Your assignment:
Among the lines of the material below, count those holding "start". Report the number by itself.

Extracted information:
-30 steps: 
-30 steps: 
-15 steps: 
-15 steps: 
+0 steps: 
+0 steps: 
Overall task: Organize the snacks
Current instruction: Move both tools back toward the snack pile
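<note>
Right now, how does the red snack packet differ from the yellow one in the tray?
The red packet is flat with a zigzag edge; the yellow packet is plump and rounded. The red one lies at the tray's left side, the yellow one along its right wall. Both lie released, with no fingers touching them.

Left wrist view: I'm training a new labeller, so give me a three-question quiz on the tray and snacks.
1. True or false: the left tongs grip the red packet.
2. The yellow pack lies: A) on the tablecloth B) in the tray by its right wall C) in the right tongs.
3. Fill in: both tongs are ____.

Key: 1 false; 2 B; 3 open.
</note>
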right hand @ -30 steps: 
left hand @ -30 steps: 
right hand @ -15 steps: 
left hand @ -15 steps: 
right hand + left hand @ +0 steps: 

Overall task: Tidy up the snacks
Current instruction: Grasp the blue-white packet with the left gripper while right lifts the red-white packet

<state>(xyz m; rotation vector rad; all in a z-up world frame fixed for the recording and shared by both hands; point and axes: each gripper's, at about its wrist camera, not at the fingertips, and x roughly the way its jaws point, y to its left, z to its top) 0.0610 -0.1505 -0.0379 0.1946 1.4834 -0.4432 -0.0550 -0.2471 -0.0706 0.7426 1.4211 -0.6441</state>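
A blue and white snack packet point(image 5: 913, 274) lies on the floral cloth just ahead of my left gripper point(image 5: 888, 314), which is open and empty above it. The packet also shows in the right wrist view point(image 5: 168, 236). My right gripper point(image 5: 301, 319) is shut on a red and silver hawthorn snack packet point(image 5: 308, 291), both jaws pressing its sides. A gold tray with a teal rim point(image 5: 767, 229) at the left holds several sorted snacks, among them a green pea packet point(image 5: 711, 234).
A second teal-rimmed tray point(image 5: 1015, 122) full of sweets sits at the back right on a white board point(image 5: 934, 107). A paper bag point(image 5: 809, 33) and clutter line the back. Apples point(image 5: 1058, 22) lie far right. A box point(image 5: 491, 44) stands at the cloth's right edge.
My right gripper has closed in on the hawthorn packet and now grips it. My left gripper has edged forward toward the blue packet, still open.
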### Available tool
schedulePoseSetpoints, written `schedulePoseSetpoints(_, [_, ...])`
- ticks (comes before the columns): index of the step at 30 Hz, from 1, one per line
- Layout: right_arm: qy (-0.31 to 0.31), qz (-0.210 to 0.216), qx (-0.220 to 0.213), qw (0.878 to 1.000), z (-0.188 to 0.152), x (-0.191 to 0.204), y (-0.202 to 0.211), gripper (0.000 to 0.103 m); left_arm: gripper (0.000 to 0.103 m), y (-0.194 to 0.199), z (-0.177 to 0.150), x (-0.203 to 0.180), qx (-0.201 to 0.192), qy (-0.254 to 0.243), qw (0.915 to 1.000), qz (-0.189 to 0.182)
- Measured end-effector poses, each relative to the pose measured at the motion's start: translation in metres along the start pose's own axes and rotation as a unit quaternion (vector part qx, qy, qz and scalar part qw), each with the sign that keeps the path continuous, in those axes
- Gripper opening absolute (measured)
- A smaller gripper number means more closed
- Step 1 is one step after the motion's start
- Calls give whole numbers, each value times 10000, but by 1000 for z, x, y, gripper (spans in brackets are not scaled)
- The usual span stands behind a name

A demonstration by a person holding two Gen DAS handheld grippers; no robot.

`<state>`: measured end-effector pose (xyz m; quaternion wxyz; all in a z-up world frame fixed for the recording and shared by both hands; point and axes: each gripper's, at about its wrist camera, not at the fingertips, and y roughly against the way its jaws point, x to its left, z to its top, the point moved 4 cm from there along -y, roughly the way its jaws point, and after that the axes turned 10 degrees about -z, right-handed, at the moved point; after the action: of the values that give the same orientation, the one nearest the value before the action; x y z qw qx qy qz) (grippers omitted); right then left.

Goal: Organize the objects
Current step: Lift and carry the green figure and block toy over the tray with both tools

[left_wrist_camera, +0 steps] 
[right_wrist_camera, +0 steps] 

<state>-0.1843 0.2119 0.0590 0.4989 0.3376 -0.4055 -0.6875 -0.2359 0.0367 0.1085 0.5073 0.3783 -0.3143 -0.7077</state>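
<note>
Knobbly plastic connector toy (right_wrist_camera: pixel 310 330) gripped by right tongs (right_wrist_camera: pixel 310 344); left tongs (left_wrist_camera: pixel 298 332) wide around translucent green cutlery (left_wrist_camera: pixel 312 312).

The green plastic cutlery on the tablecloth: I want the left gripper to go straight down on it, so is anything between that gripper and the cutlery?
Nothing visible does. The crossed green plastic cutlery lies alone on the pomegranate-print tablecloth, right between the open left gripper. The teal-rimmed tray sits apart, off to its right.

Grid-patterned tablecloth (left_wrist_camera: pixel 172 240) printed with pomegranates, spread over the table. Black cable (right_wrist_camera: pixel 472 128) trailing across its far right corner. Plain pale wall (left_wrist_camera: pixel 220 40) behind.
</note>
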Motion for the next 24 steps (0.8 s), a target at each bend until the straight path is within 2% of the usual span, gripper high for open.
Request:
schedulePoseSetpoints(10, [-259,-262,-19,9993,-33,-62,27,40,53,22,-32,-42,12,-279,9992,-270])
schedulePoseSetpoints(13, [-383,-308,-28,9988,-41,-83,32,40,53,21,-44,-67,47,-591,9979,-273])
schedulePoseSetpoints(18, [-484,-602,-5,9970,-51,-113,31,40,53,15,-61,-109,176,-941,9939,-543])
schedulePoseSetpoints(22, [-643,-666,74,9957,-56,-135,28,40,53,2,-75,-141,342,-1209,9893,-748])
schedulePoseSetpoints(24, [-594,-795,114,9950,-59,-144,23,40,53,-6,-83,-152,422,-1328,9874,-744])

Output for this task:
2